▸ **Aim of the exercise**
Only the lines below from the one containing "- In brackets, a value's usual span" to the one containing "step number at" should be repeated, both included and unchanged.

▸ **Supplied data**
········

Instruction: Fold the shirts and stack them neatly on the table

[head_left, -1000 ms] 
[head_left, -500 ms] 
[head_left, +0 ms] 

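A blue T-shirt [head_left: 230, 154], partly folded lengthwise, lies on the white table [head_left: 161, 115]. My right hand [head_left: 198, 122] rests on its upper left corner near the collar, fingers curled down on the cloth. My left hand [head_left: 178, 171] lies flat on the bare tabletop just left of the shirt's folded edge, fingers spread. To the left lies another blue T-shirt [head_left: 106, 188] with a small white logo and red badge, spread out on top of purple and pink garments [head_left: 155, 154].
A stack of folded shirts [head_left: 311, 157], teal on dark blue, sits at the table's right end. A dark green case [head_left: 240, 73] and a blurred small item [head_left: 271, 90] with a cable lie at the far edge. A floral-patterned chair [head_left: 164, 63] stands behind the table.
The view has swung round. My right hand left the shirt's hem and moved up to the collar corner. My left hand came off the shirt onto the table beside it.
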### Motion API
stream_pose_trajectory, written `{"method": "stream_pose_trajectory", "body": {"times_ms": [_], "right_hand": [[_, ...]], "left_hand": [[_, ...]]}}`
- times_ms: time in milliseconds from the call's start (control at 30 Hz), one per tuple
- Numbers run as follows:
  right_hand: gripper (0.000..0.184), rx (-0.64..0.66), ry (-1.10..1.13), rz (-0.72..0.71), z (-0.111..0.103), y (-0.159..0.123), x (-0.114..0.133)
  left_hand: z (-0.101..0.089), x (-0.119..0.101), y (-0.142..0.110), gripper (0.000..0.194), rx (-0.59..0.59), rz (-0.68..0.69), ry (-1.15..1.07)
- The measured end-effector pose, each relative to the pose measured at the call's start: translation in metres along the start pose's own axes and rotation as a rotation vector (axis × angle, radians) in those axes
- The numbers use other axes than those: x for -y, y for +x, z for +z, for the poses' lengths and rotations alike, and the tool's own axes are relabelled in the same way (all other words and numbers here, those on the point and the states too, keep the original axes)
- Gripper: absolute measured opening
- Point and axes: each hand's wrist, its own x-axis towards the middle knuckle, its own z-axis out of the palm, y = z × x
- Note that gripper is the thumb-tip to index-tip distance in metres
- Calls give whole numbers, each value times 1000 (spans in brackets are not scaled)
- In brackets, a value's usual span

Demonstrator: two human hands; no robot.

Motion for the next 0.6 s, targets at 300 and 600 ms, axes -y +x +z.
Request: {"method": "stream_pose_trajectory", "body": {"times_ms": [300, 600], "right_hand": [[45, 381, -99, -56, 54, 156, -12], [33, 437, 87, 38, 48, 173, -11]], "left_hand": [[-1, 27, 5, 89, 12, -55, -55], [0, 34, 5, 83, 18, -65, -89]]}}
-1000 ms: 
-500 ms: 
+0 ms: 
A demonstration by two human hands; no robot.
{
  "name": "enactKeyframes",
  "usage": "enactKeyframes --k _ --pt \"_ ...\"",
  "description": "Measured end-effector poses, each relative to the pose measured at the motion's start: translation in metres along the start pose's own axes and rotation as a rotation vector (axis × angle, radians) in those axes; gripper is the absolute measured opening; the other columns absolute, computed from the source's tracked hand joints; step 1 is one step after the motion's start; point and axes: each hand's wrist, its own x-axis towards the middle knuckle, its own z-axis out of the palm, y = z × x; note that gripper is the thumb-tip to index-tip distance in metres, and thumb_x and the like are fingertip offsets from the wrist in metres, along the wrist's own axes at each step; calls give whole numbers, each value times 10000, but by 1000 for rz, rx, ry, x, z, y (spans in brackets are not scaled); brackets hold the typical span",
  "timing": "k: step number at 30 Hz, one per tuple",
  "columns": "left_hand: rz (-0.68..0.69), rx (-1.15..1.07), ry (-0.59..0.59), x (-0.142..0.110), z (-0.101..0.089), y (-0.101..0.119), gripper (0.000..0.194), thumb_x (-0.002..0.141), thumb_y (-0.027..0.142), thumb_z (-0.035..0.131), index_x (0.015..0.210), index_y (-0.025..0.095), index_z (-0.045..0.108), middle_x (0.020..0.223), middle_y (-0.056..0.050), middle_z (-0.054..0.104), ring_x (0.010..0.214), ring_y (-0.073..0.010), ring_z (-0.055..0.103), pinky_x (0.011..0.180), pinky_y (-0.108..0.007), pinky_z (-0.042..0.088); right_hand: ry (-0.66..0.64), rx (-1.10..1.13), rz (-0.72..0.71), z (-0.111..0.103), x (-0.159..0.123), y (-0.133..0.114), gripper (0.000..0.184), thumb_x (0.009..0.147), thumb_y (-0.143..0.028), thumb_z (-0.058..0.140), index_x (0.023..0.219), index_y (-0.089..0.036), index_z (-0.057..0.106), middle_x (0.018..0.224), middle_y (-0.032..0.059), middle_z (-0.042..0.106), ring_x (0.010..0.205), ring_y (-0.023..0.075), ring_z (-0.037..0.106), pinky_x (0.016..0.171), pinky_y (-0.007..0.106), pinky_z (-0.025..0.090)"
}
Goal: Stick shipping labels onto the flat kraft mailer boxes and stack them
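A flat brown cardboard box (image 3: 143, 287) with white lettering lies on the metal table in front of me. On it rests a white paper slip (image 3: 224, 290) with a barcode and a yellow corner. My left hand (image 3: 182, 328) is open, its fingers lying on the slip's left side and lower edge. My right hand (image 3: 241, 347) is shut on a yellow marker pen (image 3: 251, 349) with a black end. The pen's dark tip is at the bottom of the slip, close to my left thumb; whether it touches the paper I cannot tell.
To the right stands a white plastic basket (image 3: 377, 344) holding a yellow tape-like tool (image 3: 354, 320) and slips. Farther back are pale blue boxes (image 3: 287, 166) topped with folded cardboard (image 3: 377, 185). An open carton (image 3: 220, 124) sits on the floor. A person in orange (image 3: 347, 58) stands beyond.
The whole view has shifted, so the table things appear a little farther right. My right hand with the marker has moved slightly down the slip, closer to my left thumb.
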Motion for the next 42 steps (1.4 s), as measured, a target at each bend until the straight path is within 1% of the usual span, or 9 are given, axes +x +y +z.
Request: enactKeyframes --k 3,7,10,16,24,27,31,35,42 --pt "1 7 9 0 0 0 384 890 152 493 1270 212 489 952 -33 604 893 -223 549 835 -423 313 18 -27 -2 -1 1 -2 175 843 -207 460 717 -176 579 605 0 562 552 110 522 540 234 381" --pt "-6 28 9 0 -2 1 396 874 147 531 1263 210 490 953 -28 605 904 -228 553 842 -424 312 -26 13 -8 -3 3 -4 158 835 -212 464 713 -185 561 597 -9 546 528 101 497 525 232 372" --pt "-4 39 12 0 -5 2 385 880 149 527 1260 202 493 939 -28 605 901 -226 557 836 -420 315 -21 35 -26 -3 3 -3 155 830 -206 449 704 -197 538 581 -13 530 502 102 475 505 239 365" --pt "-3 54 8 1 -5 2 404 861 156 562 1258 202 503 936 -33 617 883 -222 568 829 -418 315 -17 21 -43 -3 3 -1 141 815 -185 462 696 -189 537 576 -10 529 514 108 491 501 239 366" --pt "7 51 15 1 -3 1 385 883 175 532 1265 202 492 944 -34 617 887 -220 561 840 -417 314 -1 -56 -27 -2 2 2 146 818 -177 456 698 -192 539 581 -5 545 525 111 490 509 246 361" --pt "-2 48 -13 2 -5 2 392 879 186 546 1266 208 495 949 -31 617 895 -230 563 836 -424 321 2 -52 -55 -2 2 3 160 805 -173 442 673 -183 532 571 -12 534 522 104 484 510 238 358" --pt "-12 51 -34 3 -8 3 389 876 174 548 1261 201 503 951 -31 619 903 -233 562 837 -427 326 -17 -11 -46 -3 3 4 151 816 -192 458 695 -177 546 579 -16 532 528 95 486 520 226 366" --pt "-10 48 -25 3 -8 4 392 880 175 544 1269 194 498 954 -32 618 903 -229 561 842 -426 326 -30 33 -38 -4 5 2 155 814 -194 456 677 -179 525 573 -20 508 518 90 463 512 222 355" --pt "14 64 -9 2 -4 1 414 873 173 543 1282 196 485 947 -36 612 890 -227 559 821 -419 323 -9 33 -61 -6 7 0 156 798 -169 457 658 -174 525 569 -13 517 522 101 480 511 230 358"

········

▸ **Answer for this exercise**
- In brackets, a value's usual span

Demonstrator: two human hands; no robot.

Motion for the next 0.6 s, targets at 300 and 600 ms, axes -y +x +z.
Request: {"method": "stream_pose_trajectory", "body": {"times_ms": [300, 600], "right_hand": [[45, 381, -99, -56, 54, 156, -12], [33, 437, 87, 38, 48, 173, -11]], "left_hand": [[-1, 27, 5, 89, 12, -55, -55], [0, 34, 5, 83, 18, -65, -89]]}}
-1000 ms: 
-500 ms: 
+0 ms: 
A demonstration by two human hands; no robot.
{
  "name": "enactKeyframes",
  "usage": "enactKeyframes --k _ --pt \"_ ...\"",
  "description": "Measured end-effector poses, each relative to the pose measured at the motion's start: translation in metres along the start pose's own axes and rotation as a rotation vector (axis × angle, radians) in those axes; gripper is the absolute measured opening; the other columns absolute, computed from the source's tracked hand joints; step 1 is one step after the motion's start; point and axes: each hand's wrist, its own x-axis towards the middle knuckle, its own z-axis out of the palm, y = z × x; note that gripper is the thumb-tip to index-tip distance in metres, and thumb_x and the like are fingertip offsets from the wrist in metres, along the wrist's own axes at each step; calls give whole numbers, each value times 10000, but by 1000 for rz, rx, ry, x, z, y (spans in brackets are not scaled); brackets hold the typical span",
  "timing": "k: step number at 30 Hz, one per tuple",

The full answer has now been given.